The problem: Restate word for word the entries below, starting with the line with "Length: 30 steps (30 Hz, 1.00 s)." and continuing through the line with "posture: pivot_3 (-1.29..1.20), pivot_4". Include both of those lines and no others.

** Opening Extracted data block **

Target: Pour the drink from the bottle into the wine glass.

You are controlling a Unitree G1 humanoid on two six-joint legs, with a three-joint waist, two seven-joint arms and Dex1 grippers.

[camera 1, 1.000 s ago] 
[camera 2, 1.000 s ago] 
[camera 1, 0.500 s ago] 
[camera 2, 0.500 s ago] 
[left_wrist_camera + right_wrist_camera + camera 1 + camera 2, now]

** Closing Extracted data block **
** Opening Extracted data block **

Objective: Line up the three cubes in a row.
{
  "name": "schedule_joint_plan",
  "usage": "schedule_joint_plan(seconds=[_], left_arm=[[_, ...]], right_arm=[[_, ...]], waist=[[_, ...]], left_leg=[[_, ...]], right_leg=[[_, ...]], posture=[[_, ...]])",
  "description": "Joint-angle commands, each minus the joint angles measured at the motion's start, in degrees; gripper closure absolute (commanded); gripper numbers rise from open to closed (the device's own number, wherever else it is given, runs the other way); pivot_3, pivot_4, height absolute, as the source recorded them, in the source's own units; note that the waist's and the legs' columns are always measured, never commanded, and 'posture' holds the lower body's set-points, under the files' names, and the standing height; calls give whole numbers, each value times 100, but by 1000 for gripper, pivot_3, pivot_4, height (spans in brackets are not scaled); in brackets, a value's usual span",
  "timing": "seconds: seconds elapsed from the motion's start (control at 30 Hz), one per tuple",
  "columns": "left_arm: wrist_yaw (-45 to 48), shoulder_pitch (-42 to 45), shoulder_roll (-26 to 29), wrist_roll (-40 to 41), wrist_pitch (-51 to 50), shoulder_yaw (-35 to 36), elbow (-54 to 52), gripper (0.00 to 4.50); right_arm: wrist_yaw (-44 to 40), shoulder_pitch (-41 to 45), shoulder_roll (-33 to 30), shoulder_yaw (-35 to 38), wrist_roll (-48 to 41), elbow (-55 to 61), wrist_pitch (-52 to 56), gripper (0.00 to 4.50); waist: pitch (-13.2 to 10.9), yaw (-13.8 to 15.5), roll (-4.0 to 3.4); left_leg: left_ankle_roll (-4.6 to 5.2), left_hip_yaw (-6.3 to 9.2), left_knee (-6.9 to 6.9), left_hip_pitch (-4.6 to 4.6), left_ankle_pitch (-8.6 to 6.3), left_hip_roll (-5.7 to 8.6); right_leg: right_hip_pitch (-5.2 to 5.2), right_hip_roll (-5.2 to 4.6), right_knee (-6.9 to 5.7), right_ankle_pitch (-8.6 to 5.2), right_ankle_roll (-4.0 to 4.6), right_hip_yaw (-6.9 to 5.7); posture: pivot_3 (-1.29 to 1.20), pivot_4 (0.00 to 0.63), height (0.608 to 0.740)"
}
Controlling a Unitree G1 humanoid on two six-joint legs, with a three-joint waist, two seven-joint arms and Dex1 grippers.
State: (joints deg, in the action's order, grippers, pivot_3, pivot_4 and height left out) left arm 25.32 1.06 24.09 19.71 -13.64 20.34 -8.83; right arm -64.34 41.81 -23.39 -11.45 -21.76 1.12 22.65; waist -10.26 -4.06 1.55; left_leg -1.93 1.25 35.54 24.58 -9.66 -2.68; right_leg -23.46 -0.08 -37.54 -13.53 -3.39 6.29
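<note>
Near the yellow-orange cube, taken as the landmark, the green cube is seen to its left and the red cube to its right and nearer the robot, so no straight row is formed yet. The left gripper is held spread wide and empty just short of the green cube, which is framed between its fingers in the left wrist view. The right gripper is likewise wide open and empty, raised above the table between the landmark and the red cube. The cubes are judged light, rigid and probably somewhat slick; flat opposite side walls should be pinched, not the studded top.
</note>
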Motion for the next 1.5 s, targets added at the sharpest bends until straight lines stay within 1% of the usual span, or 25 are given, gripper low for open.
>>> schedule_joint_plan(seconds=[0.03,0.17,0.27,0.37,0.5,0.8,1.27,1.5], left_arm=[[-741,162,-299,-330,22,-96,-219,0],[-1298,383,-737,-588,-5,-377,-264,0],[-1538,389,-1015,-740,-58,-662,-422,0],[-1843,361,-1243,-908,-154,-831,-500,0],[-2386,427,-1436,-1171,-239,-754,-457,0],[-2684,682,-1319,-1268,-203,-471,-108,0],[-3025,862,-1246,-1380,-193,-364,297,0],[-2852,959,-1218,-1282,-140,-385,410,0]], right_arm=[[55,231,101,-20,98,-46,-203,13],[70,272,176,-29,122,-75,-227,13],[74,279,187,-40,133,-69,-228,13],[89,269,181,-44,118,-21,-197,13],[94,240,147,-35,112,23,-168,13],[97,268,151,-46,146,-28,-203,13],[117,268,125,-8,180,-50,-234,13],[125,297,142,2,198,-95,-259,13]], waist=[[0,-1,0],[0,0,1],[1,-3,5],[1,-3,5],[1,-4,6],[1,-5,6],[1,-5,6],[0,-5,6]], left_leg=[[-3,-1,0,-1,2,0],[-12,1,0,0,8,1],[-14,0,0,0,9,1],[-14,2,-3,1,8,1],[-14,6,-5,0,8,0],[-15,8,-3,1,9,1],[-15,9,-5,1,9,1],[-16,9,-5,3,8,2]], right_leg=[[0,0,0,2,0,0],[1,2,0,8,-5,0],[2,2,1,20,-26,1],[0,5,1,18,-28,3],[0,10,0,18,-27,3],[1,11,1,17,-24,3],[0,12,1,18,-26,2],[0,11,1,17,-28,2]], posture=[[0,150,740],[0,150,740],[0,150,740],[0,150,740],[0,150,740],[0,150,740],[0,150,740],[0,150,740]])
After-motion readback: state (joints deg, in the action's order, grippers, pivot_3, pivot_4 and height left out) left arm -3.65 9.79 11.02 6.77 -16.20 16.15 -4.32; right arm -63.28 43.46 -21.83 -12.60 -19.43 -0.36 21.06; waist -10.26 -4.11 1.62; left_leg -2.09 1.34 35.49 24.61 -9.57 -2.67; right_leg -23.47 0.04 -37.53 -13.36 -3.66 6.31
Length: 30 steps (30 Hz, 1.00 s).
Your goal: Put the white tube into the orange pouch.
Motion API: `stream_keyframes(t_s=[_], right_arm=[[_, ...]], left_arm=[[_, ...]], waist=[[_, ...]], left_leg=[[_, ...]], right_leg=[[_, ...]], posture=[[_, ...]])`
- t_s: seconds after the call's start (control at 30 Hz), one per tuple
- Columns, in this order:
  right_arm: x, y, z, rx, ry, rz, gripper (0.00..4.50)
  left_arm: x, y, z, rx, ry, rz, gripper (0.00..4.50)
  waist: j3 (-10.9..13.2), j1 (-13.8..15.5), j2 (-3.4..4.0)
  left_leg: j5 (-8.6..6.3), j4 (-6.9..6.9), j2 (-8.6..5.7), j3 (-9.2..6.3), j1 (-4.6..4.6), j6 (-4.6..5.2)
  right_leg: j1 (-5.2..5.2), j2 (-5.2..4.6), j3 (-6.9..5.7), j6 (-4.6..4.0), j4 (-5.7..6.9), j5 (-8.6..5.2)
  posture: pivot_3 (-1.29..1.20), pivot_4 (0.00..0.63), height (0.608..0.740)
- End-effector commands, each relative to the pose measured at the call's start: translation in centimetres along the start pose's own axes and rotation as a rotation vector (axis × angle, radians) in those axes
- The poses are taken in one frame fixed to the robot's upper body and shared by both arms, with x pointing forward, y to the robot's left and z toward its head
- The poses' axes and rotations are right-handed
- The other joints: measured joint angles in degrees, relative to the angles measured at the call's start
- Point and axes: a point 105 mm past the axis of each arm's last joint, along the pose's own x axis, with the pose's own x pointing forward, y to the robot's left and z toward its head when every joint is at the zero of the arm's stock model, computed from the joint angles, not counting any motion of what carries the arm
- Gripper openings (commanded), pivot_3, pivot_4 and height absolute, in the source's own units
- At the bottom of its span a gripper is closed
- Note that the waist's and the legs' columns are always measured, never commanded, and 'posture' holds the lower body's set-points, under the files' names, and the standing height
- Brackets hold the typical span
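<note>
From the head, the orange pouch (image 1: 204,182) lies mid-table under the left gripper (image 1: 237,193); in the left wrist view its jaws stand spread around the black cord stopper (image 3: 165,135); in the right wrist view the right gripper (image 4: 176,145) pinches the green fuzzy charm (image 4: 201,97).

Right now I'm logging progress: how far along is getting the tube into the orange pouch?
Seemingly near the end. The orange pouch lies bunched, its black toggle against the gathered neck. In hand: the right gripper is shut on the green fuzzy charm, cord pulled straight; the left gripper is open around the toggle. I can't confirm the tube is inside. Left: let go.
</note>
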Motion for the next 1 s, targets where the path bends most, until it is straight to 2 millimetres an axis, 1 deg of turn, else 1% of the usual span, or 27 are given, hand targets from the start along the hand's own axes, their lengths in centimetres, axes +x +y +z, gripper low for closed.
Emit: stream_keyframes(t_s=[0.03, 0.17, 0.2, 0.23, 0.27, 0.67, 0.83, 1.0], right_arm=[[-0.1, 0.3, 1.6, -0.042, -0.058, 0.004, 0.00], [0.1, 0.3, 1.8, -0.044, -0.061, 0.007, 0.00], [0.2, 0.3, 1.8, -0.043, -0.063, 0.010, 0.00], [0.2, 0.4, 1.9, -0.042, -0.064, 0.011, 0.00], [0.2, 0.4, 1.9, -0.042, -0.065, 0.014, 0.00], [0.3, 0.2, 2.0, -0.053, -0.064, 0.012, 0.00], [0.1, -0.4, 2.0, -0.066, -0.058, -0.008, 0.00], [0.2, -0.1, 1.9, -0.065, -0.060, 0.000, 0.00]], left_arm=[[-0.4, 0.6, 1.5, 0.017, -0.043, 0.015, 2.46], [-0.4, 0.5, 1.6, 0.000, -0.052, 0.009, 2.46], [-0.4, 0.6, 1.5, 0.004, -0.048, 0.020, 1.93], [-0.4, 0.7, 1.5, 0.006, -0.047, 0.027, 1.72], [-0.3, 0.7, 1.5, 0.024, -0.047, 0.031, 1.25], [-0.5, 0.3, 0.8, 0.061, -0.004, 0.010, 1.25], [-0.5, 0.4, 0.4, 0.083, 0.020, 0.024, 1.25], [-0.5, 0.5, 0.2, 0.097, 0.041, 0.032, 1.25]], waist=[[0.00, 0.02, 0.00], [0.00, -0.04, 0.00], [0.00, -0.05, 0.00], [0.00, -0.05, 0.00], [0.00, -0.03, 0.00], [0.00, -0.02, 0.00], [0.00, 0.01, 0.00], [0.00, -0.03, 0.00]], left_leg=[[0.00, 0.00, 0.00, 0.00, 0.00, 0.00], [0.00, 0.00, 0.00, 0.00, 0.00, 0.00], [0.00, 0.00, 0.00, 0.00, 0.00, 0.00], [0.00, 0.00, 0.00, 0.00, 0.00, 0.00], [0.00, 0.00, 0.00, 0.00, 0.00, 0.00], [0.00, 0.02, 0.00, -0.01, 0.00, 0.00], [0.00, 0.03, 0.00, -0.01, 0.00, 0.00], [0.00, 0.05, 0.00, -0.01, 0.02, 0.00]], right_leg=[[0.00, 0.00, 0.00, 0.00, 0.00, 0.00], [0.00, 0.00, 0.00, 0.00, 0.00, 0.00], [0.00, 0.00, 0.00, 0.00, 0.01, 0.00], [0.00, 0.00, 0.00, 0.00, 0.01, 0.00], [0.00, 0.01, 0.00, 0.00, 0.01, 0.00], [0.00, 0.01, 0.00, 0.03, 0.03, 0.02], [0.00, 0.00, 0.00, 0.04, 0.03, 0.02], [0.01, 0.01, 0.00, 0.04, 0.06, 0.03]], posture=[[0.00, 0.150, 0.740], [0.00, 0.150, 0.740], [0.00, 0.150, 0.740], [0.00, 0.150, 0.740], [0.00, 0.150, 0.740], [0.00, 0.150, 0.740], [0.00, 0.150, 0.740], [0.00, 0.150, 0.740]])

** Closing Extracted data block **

Exercise result:
Length: 30 steps (30 Hz, 1.00 s).
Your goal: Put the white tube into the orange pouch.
Motion API: `stream_keyframes(t_s=[_], right_arm=[[_, ...]], left_arm=[[_, ...]], waist=[[_, ...]], left_leg=[[_, ...]], right_leg=[[_, ...]], posture=[[_, ...]])`
- t_s: seconds after the call's start (control at 30 Hz), one per tuple
- Columns, in this order:
  right_arm: x, y, z, rx, ry, rz, gripper (0.00..4.50)
  left_arm: x, y, z, rx, ry, rz, gripper (0.00..4.50)
  waist: j3 (-10.9..13.2), j1 (-13.8..15.5), j2 (-3.4..4.0)
  left_leg: j5 (-8.6..6.3), j4 (-6.9..6.9), j2 (-8.6..5.7), j3 (-9.2..6.3), j1 (-4.6..4.6), j6 (-4.6..5.2)
  right_leg: j1 (-5.2..5.2), j2 (-5.2..4.6), j3 (-6.9..5.7), j6 (-4.6..4.0), j4 (-5.7..6.9), j5 (-8.6..5.2)
  posture: pivot_3 (-1.29..1.20), pivot_4 (0.00..0.63), height (0.608..0.740)

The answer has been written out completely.